The uncertainty cast over private property by the Cowichan decision poses a particularly serious threat to Canadian investment and development. The judge in the Cowichan case offered little guidance to private landowners, and mostly recommended that the provincial government negotiate with the Cowichan on their behalf.
More than a few British Columbians doubt the commitment and effectiveness of their government’s advocacy for landowners. The government of New Democratic Premier David Eby has gone beyond even Trudeau’s federal government in its pursuit of a reconciliation agenda. In 2019, the province formally adopted the UN Declaration on the Rights of Indigenous Peoples into its local law. This was justified at the time as another benign goodwill gesture. But this month, a B.C. court ruled that this law really is law. It held that the province must now consult with Indigenous groups before approving any new mining project—and potentially any new land development—anywhere in the province.
B.C.’s attorney general, Niki Sharma, insisted to me that her team would vigorously defend private-property rights in court. She vows to appeal the Cowichan decision to the highest courts in Canada. But local officials are skeptical of the province’s pledges. Brad West, the mayor of Port Coquitlam, was dismissive of Sharma’s assurances when I met him earlier this month: “Just about everything that they said wouldn't happen is now happening.”

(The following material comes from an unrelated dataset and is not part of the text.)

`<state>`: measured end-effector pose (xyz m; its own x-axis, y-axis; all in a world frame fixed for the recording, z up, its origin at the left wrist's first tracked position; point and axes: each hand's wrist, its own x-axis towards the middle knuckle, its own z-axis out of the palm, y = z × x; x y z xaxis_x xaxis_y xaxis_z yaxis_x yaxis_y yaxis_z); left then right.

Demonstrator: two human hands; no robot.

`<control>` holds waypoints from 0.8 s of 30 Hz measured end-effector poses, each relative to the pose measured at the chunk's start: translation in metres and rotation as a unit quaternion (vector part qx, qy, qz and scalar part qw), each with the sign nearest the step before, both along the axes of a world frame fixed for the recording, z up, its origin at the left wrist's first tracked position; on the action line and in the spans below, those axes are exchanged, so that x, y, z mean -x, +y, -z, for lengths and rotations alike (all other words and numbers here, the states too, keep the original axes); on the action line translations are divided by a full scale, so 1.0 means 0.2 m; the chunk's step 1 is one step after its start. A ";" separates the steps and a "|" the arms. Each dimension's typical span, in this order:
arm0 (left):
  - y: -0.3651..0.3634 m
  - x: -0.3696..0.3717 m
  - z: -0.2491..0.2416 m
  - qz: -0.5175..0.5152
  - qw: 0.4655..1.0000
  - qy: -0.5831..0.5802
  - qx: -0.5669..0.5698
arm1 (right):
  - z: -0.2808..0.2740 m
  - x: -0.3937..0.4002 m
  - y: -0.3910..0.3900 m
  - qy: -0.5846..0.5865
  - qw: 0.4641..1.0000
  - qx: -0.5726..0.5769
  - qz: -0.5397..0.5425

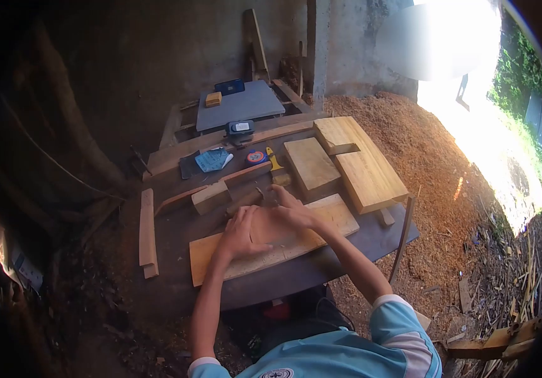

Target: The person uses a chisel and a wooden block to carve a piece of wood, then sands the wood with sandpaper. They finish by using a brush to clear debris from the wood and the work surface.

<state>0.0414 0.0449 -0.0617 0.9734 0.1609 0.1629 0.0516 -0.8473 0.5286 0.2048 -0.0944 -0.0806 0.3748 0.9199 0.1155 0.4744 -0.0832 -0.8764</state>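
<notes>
Both my hands are over a long light-wood board (pixel 330 217) lying near the front edge of the dark table. Between them is a blurred brown sheet (pixel 277 228), perhaps sandpaper. My left hand (pixel 242 233) grips its left side, thumb towards me and fingers over the far edge. My right hand (pixel 293 211) holds its right side, fingers curled and partly hidden. Just beyond the hands lies a tool with a wooden handle (pixel 249 200), partly covered by my fingers. A small wood block (pixel 211 197) sits behind my left hand.
Thick wood blocks (pixel 312 165) and a notched board (pixel 371 176) lie at the right. Further back are a tape measure (pixel 256 157), a yellow-handled brush (pixel 274 160), a blue packet (pixel 213 159) and a dark device (pixel 240 128). Sawdust (pixel 422 170) covers the ground at right.
</notes>
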 end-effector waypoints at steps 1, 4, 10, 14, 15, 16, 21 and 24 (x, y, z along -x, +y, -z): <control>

Canada has worked itself into a box. Prime Minister Mark Carney arrived in office this year with promises to accelerate the big national-development projects that stalled in the Trudeau years. But just when Canada most urgently needs to jump-start the country’s economic growth, the country’s courts are inventing new obstacles to development.
This bout of judicial activism justifies itself as reconciliation. In reality, it’s a formula for division, resentment, and backlash. Canada is moving in a dangerous direction when it can least afford such misjudgments and mistakes.